Правда сам я ее притязания на присвоение мне звания кандидата физматнаук гневно отверг. В том числе и потому, что по сути я изложил ее физикам задачу, которую я очень хорошо знал, правда знал я, как ее решить «в цифре». А ее я знал потому, что когда в Буржуйской Заокеании работал, у нас на контракте работал техник, перед этим успевший пару лет потрудиться в компании «Гибсон», точнее, в созданной этой компанией лаборатории, которая занималась как раз предварительно цифровой обработкой сигналов, поступающих со звукоснимателей. Тот проект закончился, как и следовало ожидать, эпическим провалом: разработка велась под карманные компы PALM-III, а к тому моменту, когда все было уже готово, сама компания Palm была ликвидирована, а купившая ее HP приступила в производству моделей наладонников принципиально другой архитектуры. Ну а наша компания тоже поучаствовала в работе: хозяин подрядился (за очень нескромные деньги) перенести довольно непростое программное обеспечения, разработанного специалистами Гибсона, в шестнадцатимегагерцовую машинку с очень ограниченными возможностями. Собственно, тогда мы с этим техником и познакомились: он нам из Калифорнии в Техас таскал документацию и «рабочие образцы аппаратуры» — а я именно тогда и узнал, что как раз электрогитары можно из чего угодно делать, и ни форма корпуса, ни используемые материалы на звук практически не влияют. И, так как переносом программы я тоже занимался, и постановку задачи узнал.
Поэтому и о «деревяшке» я волновался лишь постольку поскольку, а вот с электроникой — у меня ей занимались действительно профессионалы. Тот широкополосный усилитель, который для бас-гитары не подошел, оказался очень неплох для обычных электрогитар. А акустические системы (особенно басовые мониторы, где динамики ставились с неодимовыми магнитами) вообще пока что в мире аналогов не имели. Так что в результате у нас получились именно лучшие электрогитары в мире — это даже если о простых гитарах говорить, а уж бас-гитары вообще все где-либо изготавливаемые, превосходили на голову. И теперь оставалось все это «хорошо продать» — а сначала нужно было сделать то, что я продавать собрался. И речь тут шла не только о гитарах…

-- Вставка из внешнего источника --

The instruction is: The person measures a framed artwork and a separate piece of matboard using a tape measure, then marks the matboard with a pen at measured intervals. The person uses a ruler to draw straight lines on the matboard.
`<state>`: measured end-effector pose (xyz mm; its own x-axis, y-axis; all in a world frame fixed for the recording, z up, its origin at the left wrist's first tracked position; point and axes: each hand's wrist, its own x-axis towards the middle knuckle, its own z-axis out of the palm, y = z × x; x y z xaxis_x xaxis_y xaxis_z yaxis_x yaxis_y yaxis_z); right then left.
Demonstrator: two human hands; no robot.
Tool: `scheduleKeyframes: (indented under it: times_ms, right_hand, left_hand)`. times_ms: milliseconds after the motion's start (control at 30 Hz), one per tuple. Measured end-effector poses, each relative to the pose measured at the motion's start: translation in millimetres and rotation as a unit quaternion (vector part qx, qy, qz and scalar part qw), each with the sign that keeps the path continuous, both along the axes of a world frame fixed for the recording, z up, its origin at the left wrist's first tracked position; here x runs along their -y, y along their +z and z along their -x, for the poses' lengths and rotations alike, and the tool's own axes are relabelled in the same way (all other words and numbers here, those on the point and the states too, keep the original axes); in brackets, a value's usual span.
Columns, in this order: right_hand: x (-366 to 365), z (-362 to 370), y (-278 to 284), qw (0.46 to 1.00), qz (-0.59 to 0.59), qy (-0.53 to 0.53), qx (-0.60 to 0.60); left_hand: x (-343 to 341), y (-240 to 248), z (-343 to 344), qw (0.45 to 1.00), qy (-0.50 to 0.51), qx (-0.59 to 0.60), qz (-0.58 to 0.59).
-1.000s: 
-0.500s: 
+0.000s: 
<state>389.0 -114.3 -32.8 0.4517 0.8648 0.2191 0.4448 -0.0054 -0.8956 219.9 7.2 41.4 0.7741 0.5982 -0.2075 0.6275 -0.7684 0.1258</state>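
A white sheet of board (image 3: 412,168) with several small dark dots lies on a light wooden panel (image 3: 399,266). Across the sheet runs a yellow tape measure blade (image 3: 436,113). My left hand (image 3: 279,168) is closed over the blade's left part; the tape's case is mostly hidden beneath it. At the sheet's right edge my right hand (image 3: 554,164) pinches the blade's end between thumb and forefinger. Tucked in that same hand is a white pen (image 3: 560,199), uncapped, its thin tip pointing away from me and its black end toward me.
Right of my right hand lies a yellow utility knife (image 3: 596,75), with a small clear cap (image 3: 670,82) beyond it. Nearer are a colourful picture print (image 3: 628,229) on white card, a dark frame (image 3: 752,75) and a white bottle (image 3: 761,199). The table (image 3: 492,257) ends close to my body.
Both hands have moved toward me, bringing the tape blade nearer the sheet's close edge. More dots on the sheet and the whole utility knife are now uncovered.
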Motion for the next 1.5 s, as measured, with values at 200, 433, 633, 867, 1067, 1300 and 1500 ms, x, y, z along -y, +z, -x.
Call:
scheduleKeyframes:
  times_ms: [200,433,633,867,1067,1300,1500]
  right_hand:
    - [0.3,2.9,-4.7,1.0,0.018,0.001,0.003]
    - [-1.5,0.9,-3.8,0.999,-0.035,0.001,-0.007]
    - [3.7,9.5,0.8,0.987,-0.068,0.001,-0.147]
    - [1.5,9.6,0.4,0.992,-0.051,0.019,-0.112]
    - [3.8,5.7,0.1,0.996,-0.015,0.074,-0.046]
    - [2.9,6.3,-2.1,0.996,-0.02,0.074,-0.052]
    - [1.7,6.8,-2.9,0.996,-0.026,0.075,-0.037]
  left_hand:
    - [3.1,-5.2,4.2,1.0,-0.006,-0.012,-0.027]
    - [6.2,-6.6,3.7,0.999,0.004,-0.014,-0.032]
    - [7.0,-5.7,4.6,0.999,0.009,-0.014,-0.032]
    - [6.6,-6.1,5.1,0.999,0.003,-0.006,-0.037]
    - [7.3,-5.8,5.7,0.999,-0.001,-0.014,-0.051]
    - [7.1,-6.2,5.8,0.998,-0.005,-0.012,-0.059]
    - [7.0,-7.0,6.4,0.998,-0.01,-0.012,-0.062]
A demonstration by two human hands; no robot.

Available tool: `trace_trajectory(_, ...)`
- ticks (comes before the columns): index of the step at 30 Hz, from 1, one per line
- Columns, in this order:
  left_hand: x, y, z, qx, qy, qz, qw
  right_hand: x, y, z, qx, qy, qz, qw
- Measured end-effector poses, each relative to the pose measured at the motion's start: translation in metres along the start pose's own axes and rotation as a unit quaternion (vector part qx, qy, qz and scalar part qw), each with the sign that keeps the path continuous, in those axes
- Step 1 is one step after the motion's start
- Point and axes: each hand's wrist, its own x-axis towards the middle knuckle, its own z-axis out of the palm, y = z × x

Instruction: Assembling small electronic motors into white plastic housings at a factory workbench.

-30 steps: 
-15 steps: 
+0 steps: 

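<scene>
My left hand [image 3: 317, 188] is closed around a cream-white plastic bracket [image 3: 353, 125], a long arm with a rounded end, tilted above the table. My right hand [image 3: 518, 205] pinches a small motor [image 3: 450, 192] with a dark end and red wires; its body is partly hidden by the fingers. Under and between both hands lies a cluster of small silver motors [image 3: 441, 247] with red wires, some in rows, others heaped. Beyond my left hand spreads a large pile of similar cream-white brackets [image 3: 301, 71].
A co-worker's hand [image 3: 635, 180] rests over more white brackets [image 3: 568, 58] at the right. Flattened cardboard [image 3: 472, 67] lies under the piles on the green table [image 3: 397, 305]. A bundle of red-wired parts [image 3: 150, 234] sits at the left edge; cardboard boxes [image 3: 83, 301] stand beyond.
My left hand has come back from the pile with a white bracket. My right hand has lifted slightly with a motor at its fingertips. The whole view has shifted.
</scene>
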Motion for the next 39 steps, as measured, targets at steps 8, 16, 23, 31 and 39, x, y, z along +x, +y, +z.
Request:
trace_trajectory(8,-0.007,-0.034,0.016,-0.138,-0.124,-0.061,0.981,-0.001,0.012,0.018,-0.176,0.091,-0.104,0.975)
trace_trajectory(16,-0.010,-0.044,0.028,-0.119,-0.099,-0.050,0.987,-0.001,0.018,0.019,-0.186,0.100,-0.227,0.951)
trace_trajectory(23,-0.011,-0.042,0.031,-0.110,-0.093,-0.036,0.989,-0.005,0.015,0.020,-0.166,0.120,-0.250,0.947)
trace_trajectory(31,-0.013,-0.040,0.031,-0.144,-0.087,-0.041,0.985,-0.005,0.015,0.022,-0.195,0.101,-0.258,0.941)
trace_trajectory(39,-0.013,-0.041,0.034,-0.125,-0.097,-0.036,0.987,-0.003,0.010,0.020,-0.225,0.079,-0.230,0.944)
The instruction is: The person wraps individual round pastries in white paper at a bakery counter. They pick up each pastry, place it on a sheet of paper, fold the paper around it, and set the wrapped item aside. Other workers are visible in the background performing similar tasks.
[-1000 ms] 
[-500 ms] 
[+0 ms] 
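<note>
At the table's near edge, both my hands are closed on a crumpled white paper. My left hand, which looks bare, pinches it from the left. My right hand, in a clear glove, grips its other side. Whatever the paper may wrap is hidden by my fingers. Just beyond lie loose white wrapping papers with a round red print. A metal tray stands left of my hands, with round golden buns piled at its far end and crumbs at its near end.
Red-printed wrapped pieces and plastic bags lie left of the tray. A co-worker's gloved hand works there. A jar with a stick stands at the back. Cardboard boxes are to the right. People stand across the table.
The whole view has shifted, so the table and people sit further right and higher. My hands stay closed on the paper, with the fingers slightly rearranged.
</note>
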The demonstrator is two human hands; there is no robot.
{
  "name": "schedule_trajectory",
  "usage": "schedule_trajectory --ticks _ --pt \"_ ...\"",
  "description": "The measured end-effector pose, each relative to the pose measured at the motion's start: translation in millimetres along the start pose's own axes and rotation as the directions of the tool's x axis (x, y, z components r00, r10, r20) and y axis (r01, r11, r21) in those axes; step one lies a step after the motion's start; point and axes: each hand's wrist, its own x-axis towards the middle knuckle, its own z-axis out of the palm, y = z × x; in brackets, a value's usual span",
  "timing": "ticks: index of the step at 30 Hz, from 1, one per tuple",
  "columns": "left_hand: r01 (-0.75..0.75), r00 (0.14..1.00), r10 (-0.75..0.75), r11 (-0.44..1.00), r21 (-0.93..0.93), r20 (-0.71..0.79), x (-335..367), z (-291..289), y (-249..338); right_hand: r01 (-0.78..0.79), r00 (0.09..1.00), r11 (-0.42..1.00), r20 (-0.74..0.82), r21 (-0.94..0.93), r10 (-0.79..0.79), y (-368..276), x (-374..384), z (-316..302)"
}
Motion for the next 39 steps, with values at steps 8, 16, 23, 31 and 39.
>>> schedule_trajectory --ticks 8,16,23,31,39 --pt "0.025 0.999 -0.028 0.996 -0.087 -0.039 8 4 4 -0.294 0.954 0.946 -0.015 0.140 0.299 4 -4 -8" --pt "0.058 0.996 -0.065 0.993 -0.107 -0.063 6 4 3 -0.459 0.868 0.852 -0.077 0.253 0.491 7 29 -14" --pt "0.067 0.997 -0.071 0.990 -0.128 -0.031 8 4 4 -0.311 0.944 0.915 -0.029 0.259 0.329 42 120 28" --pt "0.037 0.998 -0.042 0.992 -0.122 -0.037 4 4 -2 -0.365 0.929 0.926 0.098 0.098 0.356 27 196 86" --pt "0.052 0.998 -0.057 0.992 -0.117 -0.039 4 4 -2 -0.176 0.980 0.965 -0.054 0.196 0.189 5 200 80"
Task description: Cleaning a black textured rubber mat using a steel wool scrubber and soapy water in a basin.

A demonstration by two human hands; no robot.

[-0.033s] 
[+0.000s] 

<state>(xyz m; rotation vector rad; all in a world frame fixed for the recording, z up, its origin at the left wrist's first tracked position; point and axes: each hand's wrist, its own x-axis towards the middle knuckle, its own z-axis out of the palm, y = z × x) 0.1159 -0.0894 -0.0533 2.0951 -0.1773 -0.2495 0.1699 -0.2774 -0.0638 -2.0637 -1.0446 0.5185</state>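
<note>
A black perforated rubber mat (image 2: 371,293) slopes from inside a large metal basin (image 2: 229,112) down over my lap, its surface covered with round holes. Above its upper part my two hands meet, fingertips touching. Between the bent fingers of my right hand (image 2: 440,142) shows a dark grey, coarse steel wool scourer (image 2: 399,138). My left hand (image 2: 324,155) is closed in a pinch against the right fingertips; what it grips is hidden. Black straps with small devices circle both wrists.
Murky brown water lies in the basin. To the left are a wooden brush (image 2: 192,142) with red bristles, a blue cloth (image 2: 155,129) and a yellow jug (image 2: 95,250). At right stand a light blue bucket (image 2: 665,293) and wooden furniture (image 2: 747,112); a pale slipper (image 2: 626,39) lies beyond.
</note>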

Потому что чтобы что-то дорогое продать, это нужно потенциальному покупателю правильно показать, а конкретно музыкальные инструменты показывать нужно не в витрине, а в концертном зале. То есть нужно, чтобы они продемонстрировали покупателем издаваемые звуки — а вот какие конкретно… Наташа, композиторша наша (уже «доделанная», ей диплом композитора в консерватории выдали, приняв в качестве дипломной работы ее сочинения, на пластинках вышедшие) героически «перекладывала» для электрогитар произведения классики. И, мне кажется, с мужем у нее по этому поводу некоторые «семейные разборки» начались: именно он для нее исполнял то, что она насочиняла. Именно насочиняла, ведь если просто исполнить, скажем, партию скрипки на гитаре, то получится, как любила говорить моя бабушка, какафонь (подчеркивая, что это простое русское слово на порядок глубже выражает ощущения от прослушивания такого, чем «греческий аналог»). Но у Наташи получилось переложить классику, а Виталик уже подобрал и группу исполнителей (в которой два гитариста из трех были вообще приглашены их Ветлуги). И, когда я послушал, что у них получилось, остался весьма доволен — но Наташа, как автор, все же нашла «новые недостатки»:
— Все же, мне кажется, тут скрипки не хватает. Но вот как ее добавить… на фоне гитар этих скрипку вообще слышно не будет.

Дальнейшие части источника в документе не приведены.